Using new technology

04 April 2013
Volume 29 · Issue 4

Angela Alexander reviews the effect CEREC has had in her practice.

Our decision to invest in CEREC technology was not one undertaken lightly. As a busy mixed practice with a large NHS contract we support a principal, three associates, a VT and a hygienist, and are not in a position to be able to just invest in a piece of equipment and let it gather dust in the corner.

Before we made the final purchasing decision we calculated our break-even point, and concluded that we needed it to produce four private crowns per month to meet the financial obligation of the lease. However our thinking behind introducing the technology was that it would become an integral part of our treatment offering (for NHS and private patients). In actual fact we now estimate the CEREC is currently used at least four times a day.

Although it’s true to say that financial considerations motivated our purchase to a certain extent, the clinical considerations were also important. The accuracy of CEREC restorations was a factor that the principal was particularly keen to take advantage of. The marginal fit of CEREC is particularly impressive and when a patient is in the chair waiting to have a restoration fitted, our dentists are now completely confident that there will be no need for adjustments. This has resulted in more efficient fitting appointments that ensure increased patient satisfaction and a more relaxed and confident clinical team. Additionally, since we have started to use the technology our refits have been minimised.

We believe that this type of technology should not only be the preserve of private patients. Financially we had always found it very difficult to produce inlays and onlays for our NHS patients as lab costs make this treatment option untenable. CEREC has revolutionised this scenario. Thanks to the speed and accuracy of CEREC a dentist can now scan the tooth, create the restoration on screen, mill and fit, all in a fraction of the time and at a substantially reduced cost when compared with traditional methods.
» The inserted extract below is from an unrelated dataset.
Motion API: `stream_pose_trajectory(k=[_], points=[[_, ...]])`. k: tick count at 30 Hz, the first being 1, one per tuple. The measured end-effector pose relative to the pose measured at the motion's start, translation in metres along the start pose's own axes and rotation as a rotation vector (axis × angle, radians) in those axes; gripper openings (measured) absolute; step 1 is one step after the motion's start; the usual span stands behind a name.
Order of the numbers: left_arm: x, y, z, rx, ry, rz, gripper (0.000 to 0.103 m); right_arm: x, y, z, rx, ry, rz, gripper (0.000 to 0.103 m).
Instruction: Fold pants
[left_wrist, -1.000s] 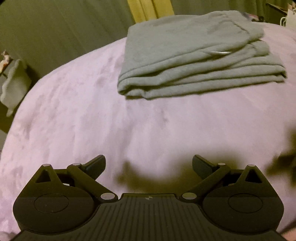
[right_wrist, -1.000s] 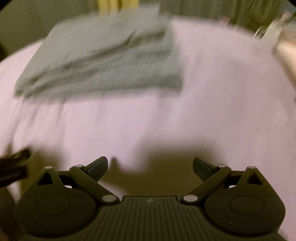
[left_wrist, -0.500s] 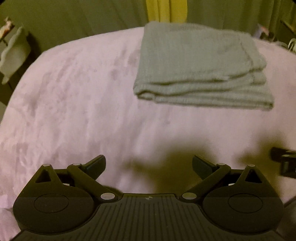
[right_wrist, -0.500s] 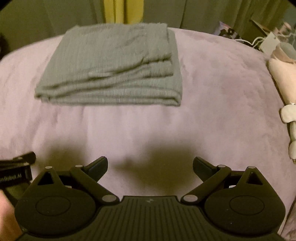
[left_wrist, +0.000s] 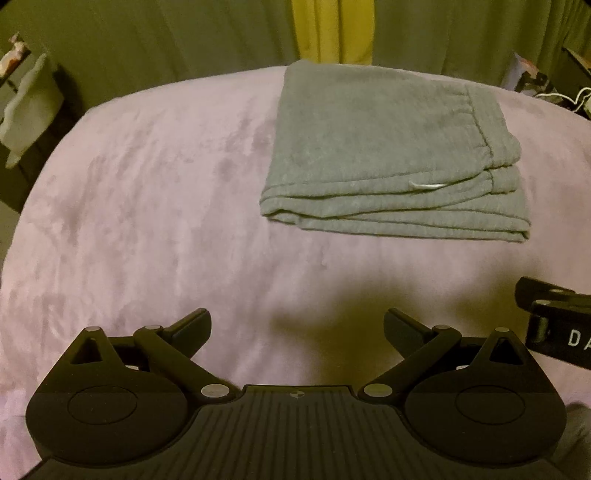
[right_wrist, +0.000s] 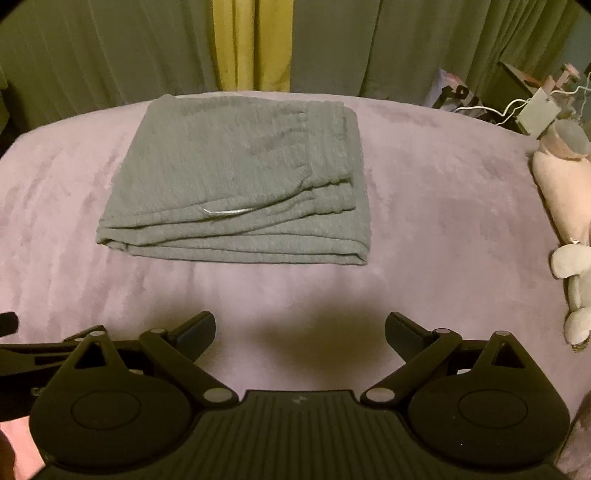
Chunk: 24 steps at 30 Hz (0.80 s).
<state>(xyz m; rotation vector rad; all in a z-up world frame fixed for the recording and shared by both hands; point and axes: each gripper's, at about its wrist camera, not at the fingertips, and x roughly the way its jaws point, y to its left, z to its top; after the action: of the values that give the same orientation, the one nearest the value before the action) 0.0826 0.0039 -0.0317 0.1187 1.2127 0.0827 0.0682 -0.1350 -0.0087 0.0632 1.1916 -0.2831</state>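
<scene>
The grey pants (left_wrist: 388, 147) lie folded into a flat stack of several layers on the lilac blanket (left_wrist: 166, 203), with a white drawstring end showing at the front. They also show in the right wrist view (right_wrist: 240, 177). My left gripper (left_wrist: 297, 328) is open and empty, hovering above the blanket well short of the pants. My right gripper (right_wrist: 300, 330) is open and empty too, also back from the stack. Each gripper shows at the edge of the other's view.
Green curtains with a yellow strip (right_wrist: 251, 44) hang behind the bed. A pink and white plush toy (right_wrist: 565, 206) lies at the right edge. Cables and boxes (right_wrist: 532, 107) sit at the back right. A pale shelf (left_wrist: 26, 110) stands at the left.
Both grippers have drawn back and risen from the folded pants, so the stack looks farther away and flatter. Both stay open and empty.
</scene>
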Motion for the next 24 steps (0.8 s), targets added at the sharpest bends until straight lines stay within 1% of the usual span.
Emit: stream_pose_trajectory(k=[7,16,24], points=[[-0.0021,-0.0041,0.0032,0.011,-0.006,0.001,0.102,0.0002,-0.0009,0.0024,0.012,0.002,0.003,0.099],[0.0021,-0.0043,0.0059,0.008,0.01,0.0,0.102,0.0026,-0.0018,0.0039,0.01,0.01,0.004,0.099],[0.005,-0.0014,0.0085,-0.012,0.015,0.001,0.102,0.0091,-0.0024,0.0041,0.015,0.027,-0.003,0.099]])
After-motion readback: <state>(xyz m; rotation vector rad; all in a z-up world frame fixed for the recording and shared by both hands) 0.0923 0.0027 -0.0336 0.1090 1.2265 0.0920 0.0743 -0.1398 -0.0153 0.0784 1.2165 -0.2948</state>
So from a clinical and a financial point of view, CEREC works. Our associates love using it. They are from a new generation of GDPs who are very aware of this type of technology though at dental school they had relatively little opportunity to use it. We have not only encouraged the use of CEREC, but positively demanded it. We made it clear from the outset that it would give them the chance to offer good quality clinical solutions to their patients and makes financial sense for the practice and also for them personally.

Once they were given the opportunity to use the technology they readily embraced it.

Although CEREC is a high-tech piece of equipment the software is easy to use and will not stretch anyone’s IT skills. We received some in-house training and all our dentists quickly became familiar with how easy the software is to navigate and how efficient it can make them.

The CEREC is mobile between our two ground floor surgeries, one of which is a hygiene suite that now doubles as a ‘scanning and design’ room, enabling the dentists from first floor surgeries to bring patients downstairs to have impressions taken and designs produced.

We have no regrets in buying CEREC and although we now have a lease to pay this is more than offset by the reduction in our monthly lab bill. But its value is not only measured financially. The quality of the restorative work produced is outstanding and we believe is enabling us to provide better quality work for all our patients. Even the smallest, most delicate inlay is possible and we have had no issues with accuracy or fit.

There is no doubt that to make the CEREC viable you have to be committed to using it and so does the whole of your clinical team. CEREC is an asset to our practice and I don’t see any negative sides to it at all – if you make use of it every day, it will pay for itself and you, and your patients will benefit.